A Multidimensional Birkhoff Theorem for Recurrent Lagrangian Submanifolds by a Tonelli Hamiltonian

TL;DR

This paper proves a multidimensional Birkhoff theorem for recurrent Lagrangian submanifolds under Tonelli Hamiltonian flows, establishing conditions under which such submanifolds are graphs over the zero section.

Contribution

It extends Birkhoff's theorem to a multidimensional setting for recurrent Lagrangian submanifolds in Hamiltonian dynamics with new convergence criteria.

Findings

Recurrent Lagrangian submanifolds are graphs over the zero section.

Convergent subsequences in both time directions imply graph structure.

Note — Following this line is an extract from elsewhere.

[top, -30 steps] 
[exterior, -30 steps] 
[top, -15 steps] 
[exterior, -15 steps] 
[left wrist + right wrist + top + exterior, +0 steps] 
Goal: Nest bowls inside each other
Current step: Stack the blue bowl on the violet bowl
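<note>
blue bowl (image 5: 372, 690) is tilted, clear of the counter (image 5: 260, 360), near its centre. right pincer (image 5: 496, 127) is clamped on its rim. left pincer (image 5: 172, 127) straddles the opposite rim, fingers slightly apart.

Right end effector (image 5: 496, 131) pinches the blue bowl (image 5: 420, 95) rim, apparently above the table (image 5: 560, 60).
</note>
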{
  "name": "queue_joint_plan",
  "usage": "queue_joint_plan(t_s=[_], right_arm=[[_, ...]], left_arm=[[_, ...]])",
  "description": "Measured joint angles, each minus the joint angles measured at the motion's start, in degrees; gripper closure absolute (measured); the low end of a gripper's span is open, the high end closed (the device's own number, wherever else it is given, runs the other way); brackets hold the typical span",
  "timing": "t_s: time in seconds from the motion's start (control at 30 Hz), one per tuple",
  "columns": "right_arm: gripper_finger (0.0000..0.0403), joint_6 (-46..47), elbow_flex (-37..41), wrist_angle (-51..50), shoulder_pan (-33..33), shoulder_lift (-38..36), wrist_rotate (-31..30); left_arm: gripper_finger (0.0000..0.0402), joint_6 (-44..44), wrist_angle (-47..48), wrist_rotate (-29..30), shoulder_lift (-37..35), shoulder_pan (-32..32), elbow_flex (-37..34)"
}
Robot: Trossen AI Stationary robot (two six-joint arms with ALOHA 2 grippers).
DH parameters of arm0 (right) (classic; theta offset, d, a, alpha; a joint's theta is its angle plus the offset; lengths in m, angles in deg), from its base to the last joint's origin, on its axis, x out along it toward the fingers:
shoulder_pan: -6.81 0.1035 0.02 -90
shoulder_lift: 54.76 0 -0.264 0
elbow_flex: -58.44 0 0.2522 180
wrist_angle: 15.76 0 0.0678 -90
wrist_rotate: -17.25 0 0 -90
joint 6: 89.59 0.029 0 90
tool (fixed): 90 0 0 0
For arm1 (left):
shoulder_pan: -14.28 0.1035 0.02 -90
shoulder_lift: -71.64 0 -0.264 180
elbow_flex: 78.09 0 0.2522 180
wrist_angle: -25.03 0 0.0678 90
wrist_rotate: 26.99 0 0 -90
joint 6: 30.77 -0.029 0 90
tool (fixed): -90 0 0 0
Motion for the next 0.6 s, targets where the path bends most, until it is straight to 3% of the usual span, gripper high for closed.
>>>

Lagrangian submanifolds exhibit recurrence under specific conditions.

Abstract

Consider a closed manifold $M$ and a time-periodic Tonelli Hamiltonian $H : \mathbb{R}/\mathbb{Z} \times T^*M \to \mathbb{R}$ with flow $\phi_H$. Let $\mathcal{L} \subset T^*M$ be a Lagrangian submanifold Hamiltonianly isotopic to the zero section. We prove that if $\phi_H^n(\mathcal{L})$ admits convergent subsequences in both positive and negative times, in the Hausdorff topology and with control on the Liouville primitives, to two Lagrangian submanifolds, then $\mathcal{L}$ is a graph over the zero section $0_{T^*M}$ of $T^*M$. Furthermore, we show that $\mathcal{L}$ is recurrent in both positive and negative times for the same type of convergence.